Hennequin, now president of McDonald's Europe, says one of his most compelling lessons about doing business in France came from the bulldozer incident. After the demolition, he started ad campaigns telling customers more about McDonald's France, what ingredients it used and what kind of people it employed.

Part of his success lies in blurring the national lines about what kind of restaurant McDonald's is. For one thing, all the buns, meat and other ingredients are from France; virtually all the work force is French.

McDonald's success in Europe comes amid its resurgence in the United States. McDonald's in the United States bounced back by introducing healthy foods, like salad and fruit. Europe did not suffer as harsh a slump as did McDonald's in the United States. In fact, the strength of the French and other European restaurants helped the parent company get through the rough patch.

In some ways, Hennequin admits, McDonald's reflects the contradictions of French society. "It's one of the French paradoxes," he said. "The French like to be a little disruptive, provocative. Yet at the same time they vote with their feet. We serve 1 million customers every year."

Last year, in an event that echoed the bulldozing, the police in northern Lille found a plastic figure of Ronald McDonald that had been stolen from a McDonald's dangling beneath a city bridge with a ball and chain attached to one foot. Hennequin played down the incident, noting that Ronald was ready prey for pranksters. "He's an easy target," he said.

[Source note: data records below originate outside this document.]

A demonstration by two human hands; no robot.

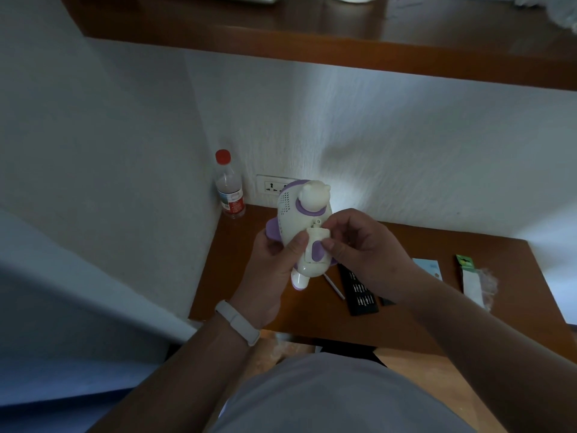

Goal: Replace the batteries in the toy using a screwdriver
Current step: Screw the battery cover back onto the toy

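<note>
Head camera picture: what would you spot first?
A white and purple toy with a little bear on top, gripped mid-picture by the left hand while the right hand pinches a small panel on it. Behind, a red-capped bottle stands in the brown table's corner; a black bit case lies below the right hand.

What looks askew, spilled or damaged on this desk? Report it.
Nothing stands out. The bottle stands upright and capped, the left hand and right hand hold the toy, the bit case lies flat on the table.
</note>
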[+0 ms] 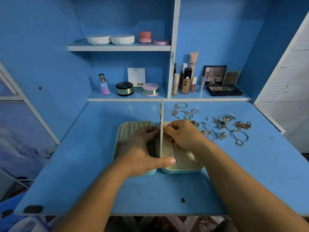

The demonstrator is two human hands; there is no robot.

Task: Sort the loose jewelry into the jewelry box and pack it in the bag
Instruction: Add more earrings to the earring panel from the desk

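Observation:
A mint-green jewelry box point(182, 169) lies open on the blue desk point(117, 190), cream inside, with ring rolls in its left half. A thin cream divider panel point(161, 114) stands upright on edge along the hinge. My left hand point(143, 153) grips this panel from the left, thumb across its near end. My right hand point(182, 134) pinches a small piece of jewelry against the panel's right face; the piece is mostly hidden by my fingers. Loose jewelry point(224, 126), chains, rings and bangles, lies scattered on the desk right of the box. No bag is identifiable.
Cosmetics fill the shelves behind: a perfume bottle point(104, 84), round compacts point(124, 88), foundation bottles point(186, 81) and eyeshadow palettes point(224, 90). Jars stand on the upper shelf point(118, 47). A white louvred panel point(287, 91) borders the right.

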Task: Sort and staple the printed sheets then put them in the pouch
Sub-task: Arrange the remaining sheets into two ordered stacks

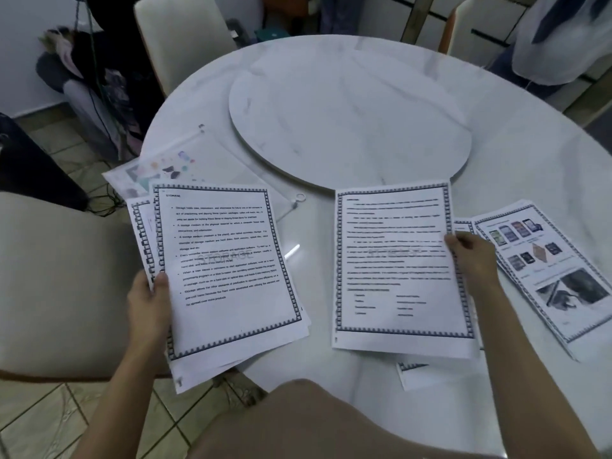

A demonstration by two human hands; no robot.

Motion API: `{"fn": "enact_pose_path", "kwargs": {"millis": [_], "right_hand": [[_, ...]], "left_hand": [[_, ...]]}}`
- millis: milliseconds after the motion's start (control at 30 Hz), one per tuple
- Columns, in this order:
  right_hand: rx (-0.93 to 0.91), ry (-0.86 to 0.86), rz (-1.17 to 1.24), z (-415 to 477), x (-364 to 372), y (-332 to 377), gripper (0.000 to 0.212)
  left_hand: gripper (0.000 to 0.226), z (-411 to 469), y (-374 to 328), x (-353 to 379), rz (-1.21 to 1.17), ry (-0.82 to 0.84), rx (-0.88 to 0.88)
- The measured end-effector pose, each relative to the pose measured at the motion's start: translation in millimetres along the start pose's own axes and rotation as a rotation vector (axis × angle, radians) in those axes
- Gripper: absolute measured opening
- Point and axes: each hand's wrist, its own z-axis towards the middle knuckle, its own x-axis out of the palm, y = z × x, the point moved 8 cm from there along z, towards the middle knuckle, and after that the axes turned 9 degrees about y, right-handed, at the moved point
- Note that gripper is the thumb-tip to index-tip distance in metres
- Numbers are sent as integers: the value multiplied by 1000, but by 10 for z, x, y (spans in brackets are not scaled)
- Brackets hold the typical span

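Head view. The left forearm enters from seven o'clock and rises to the left hand (149, 303), which grips a loose stack of white printed sheets with a dark patterned border (228, 270) at the stack's nine o'clock edge. The thumb lies on the top page and the other fingers are hidden beneath. The stack is fanned unevenly, and its near corner overhangs the edge of the round white marble table (496, 154).

The right forearm enters from five o'clock. The right hand (470, 256) pinches a single bordered sheet of dense text (397, 266) at its three o'clock edge, thumb on top and fingers curled behind the paper. Whether this sheet rests on the table or is lifted cannot be told.

A further bordered sheet (417, 372) shows only a corner at six o'clock of the single sheet. A pile of bordered sheets printed with pictures (546, 270) lies flat at three o'clock.

The clear plastic zip pouch (185, 160) lies flat at ten o'clock, its near part covered by the stack; its coloured contents are too blurred to identify.

A raised round marble turntable (347, 120) occupies twelve o'clock. A cream upholstered chair (49, 276) stands at nine o'clock. The body text on all pages is illegible.
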Motion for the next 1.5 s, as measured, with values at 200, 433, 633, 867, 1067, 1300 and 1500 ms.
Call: {"fn": "enact_pose_path", "kwargs": {"millis": [200,433,633,867,1067,1300,1500], "right_hand": [[89,-51,-125,72,-513,-505,32],[92,-40,-251,71,-538,-667,33],[-57,-121,-271,76,-412,-380,29],[-93,382,47,-293,715,122,29],[-103,719,253,-813,1554,495,26],[-87,688,357,-885,1723,651,17],[-67,659,347,-842,1812,644,17]], "left_hand": [[28,-220,-144,218,14,-5,60],[28,-398,-164,291,-23,-9,74],[29,-490,-214,317,-18,-8,103],[22,-521,-271,379,-142,21,116],[19,-449,-284,405,-260,73,66],[21,-335,-382,451,-292,180,92],[18,-257,-406,510,-262,298,99]]}}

But of the bulldozer incident, he said: "Suddenly there was this wake-up call. What are we doing? Without any cynicism, I thank [them] for helping us grow into that role."

"The French have a way of protesting by struggling," he said. "Don't forget, we killed our king; in Britain, they still have the queen."

He says the French took quickly to McDonald's, despite their own sophisticated cuisine, because it was fast and affordable. And it was child-friendly, not a characteristic of the traditional French restaurant.

"If you had kids and tried to go to a traditional restaurant," he said, "it was a nightmare."

Also crucial, he says, was a French "fascination with America."

"It's love and hate," he said. "And there are so many Americas. The America of George Bush and that of Bill Clinton. New York is not San Francisco."